#### [Task details]
Please tally the lines in the records that include the word "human" and answer with the bare number.

#### Data ####

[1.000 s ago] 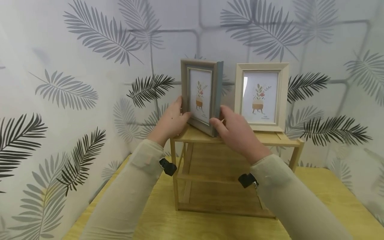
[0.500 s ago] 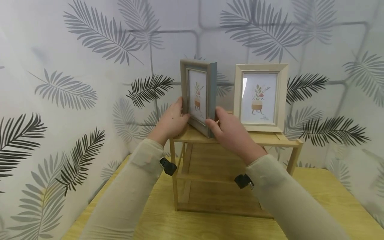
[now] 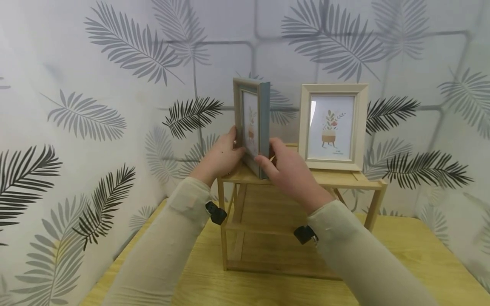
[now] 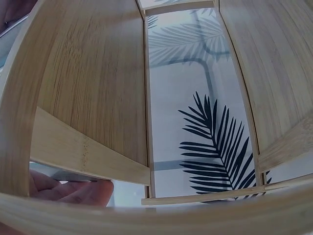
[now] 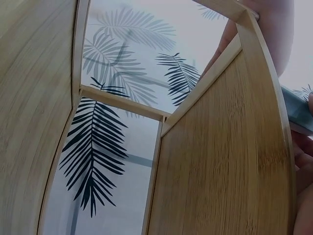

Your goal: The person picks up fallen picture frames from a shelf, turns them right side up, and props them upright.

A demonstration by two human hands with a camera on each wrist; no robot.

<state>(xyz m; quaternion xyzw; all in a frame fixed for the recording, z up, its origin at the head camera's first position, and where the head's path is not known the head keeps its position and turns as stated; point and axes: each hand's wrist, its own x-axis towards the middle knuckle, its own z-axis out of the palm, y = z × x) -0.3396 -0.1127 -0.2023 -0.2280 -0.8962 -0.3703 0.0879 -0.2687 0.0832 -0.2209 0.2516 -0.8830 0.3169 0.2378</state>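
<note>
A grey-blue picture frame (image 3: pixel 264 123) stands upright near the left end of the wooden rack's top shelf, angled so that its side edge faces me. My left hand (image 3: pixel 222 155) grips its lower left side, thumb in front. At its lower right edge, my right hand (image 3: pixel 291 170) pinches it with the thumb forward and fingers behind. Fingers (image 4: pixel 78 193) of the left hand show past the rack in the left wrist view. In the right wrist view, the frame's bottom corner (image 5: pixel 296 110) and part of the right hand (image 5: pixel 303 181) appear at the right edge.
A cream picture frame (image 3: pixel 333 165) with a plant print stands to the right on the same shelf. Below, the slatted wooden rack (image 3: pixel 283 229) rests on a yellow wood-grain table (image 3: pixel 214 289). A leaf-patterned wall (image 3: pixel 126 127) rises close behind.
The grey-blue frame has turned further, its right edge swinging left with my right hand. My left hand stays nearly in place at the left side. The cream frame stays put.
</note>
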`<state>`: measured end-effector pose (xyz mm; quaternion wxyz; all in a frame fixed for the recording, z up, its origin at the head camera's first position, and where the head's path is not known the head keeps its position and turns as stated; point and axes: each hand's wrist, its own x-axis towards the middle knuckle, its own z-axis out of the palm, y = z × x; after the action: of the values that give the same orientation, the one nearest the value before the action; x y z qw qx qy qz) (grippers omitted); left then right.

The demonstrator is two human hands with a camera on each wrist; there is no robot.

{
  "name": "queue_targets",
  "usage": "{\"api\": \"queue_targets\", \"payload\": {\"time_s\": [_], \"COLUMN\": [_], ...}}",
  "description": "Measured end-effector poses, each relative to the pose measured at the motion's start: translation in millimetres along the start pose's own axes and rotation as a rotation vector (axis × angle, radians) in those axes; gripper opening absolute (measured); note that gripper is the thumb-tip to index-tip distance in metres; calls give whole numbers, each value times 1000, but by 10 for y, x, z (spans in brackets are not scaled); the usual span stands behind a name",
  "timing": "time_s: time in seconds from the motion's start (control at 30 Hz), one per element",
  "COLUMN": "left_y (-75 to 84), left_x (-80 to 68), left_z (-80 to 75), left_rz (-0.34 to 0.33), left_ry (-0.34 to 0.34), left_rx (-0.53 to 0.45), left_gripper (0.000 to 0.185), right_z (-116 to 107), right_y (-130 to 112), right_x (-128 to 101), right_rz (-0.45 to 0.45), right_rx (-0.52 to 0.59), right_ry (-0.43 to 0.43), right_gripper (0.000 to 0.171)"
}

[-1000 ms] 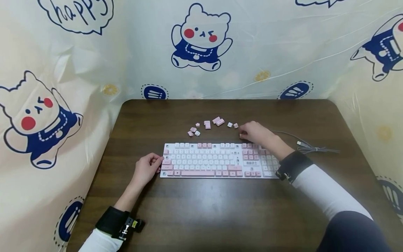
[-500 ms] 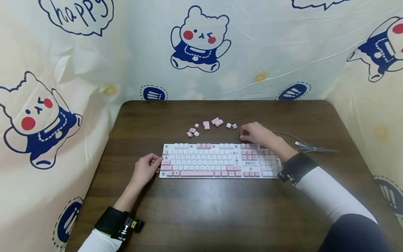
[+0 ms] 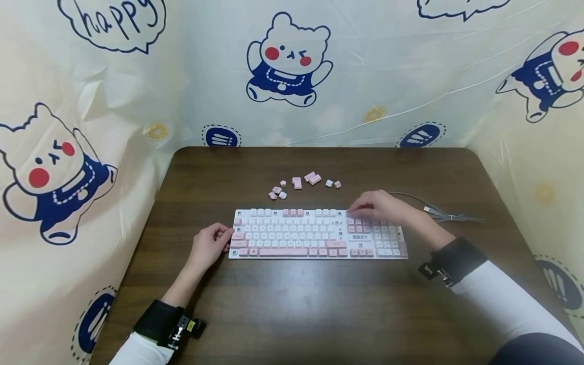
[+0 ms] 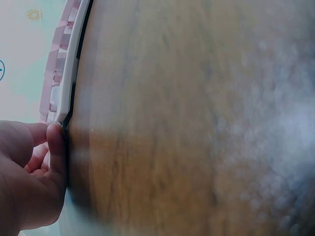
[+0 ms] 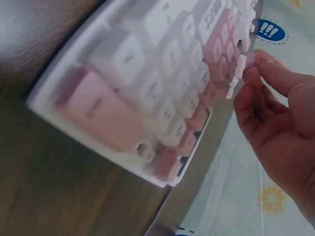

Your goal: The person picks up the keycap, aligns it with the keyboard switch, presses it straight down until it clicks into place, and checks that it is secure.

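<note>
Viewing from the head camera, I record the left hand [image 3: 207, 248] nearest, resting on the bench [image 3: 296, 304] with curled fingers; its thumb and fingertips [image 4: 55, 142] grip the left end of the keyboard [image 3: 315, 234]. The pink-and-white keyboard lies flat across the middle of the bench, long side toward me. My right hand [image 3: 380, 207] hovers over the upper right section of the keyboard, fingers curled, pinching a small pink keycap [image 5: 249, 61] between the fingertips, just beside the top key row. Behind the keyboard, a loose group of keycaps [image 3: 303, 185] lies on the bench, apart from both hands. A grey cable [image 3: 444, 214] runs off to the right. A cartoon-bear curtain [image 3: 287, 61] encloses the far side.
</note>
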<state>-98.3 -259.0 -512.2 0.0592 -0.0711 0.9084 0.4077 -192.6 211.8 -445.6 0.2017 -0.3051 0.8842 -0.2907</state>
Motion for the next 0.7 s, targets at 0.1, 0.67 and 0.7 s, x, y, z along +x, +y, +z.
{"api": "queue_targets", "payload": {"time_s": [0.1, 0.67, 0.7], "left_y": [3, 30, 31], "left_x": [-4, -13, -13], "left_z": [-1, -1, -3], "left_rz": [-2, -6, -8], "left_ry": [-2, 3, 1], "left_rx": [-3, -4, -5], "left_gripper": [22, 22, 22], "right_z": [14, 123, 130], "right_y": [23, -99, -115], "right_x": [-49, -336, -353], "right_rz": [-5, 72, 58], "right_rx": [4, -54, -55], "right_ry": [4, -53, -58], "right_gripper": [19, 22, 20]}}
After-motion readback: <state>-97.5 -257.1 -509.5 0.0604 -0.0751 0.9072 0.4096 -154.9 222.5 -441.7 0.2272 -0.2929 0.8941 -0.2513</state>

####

#### [Answer area]
2